Il ne faut pas s’étonner que les partis de gauche opportunistes qui ont pris pour habitude d’aller d’échec en échec avant, pendant et après les élections se mettent à la remorque de cette ambiance de fête. Entre les défenseurs des masses qui ne connaissent pas la fonction du parti, les parlementaristes à qui échappe l’échelle stratégique des élections et les opportunistes qui se noient dans les équations stratégiques indépendantes des principes, chaque jour qui passe il devient plus difficile pour la gauche de faire une percée avec des principes. La gauche qui a perdu sa capacité à analyser sainement la situation sous le vent de montée du fascisme aura bien entendu du mal à avoir des réflexes révolutionnaires. L’histoire nous a montré que les stratégies de front, que la gauche qui s’est perdue dans le vent du liquidationniste et qui est incapable d’analyser les situations concrètes, seront creuses et si l’on ne s’extirpe pas de ce vent de médiocrité, cela se produira à nouveau. Ceux qui s’intègrent au populisme bourgeois au fur a et à mesure qu’ils tentent de rendre compatible le populisme avec la littérature marxiste seront emportés par ce vent. Ceux qui s’approprient le populisme qui est dérivé d’une conception positiviste de la société et qui, comme les intellectuels bourgeois, méprisent la classe ouvrière, disparaitront comme ils ont disparu auparavant. Ils gagneront leur place dans l’histoire dans la partie de ceux qui ont échoué. Que leur échec leur appartienne, mais ne pas partager la responsabilité de faire des crochepieds au mouvement ouvrier après avoir échoué à consolider les masses et les avoir désorientées et insister sur les principes révolutionnaires internationalistes pour pouvoir faire cesser cela est une tâche révolutionnaire.

Que faire ?

Tout d’abord, il faut quitter d’urgence cette atmosphère de fête à laquelle il a été participé de manière malsaine en suivant le peuple. Lorsque l’on analyse correctement les dynamiques électorales, l’on voit à quel point cela est erroné. Alors que l’État a, dès le premier jour, commencé la politique consistant à nommer des administrateurs pour remplacer les maires élus en refusant de reconnaitre la volonté du peuple kurde au Kurdistan, alors qu’au pouvoir les fascistes sont dominants, il convient de ne pas participer aux célébrations de victoire du CHP qui s’oriente vers la droite et de bien reconnaitre l’ennemi. Ceux qui ne reconnaissent pas la volonté du peuple kurde aujourd’hui retourneront demain leurs flèches contre nous, c’est évident. Pour cette raison, il faut s’organiser au plus vite en portant une politique révolutionnaire en direction de la classe ouvrière. Face aux attaques probables du fascisme il faut constituer la base du front unique et parmi toutes les impasses que nous avons citées, il faut effectuer une percée révolutionnaire en se liant fortement aux principes communistes internationalistes.

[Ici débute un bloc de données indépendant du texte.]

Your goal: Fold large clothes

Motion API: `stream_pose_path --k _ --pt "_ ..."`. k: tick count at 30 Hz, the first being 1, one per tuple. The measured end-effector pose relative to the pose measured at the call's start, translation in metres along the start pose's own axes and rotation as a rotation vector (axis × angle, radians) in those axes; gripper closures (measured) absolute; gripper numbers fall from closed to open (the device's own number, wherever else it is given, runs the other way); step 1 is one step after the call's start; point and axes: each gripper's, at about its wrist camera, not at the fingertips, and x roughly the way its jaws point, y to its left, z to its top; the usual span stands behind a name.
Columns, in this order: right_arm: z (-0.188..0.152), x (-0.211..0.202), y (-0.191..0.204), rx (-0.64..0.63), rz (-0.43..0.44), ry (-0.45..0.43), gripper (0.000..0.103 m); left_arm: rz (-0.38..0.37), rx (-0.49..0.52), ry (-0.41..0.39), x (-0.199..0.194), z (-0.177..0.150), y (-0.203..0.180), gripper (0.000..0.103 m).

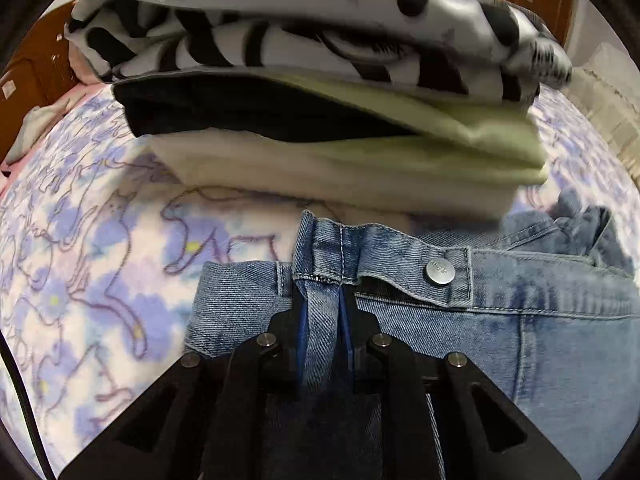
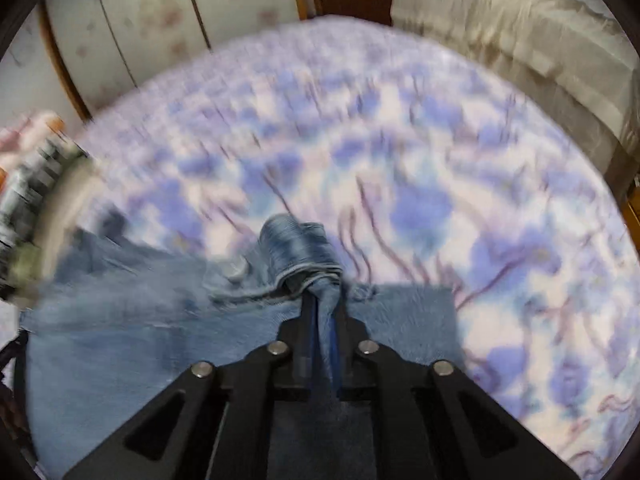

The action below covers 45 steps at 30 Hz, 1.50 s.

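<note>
Both grippers pinch the waistband of the jeans [image 1: 500,320], which lie on a blue-and-white blanket [image 1: 80,260]. Left gripper [image 1: 323,300] clamps denim beside the metal button [image 1: 440,271]; right gripper [image 2: 322,300] squeezes a bunched fold. Just behind the jeans sits a stack of folded clothes [image 1: 320,120], a black-and-white patterned piece on top.

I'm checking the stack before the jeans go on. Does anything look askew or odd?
The stack is slightly askew: the black layer and the patterned top piece jut left past the cream ones. The jeans are bunched where both grippers pinch the waistband, as expected.
</note>
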Motion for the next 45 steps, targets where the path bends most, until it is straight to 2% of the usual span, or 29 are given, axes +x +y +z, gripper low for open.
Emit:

La tâche de la gauche n’est pas de participer à la voix populaire. C’est de le mettre en mouvement derrière des principes politiques justes. Le pouvoir et ses partenaires ont reçu une claque à laquelle ils ne s’attendaient pas, cette douleur les rendra d’autant plus farouches. Ils participeront à la course de glissement vers la droite en utilisant tous les mécanismes d’État. Dans cette situation, la principale cible sera les révolutionnaires, la classe ouvrière, le peuple kurde et les autres opprimés. Nous sommes à un tournant, la politique évoluera dans des endroits différents. Le peuple turc et kurde se positionneront différemment. Les pressions fascistes iront en s’accentuant. En même temps, ces changements idéologiques contribueront à la formation de nouvelles spéculations dans l’esprit de la base populaire. C’est conjoncturellement le point central des tâches qui incombent aux révolutionnaires. L’ivresse de la victoire doit être mise de côté, ce sentiment doit être abandonné d’urgence et il faut se mettre au travail afin de remplir par la politique révolutionnaire les impasses idéologiques formées dans la base populaire.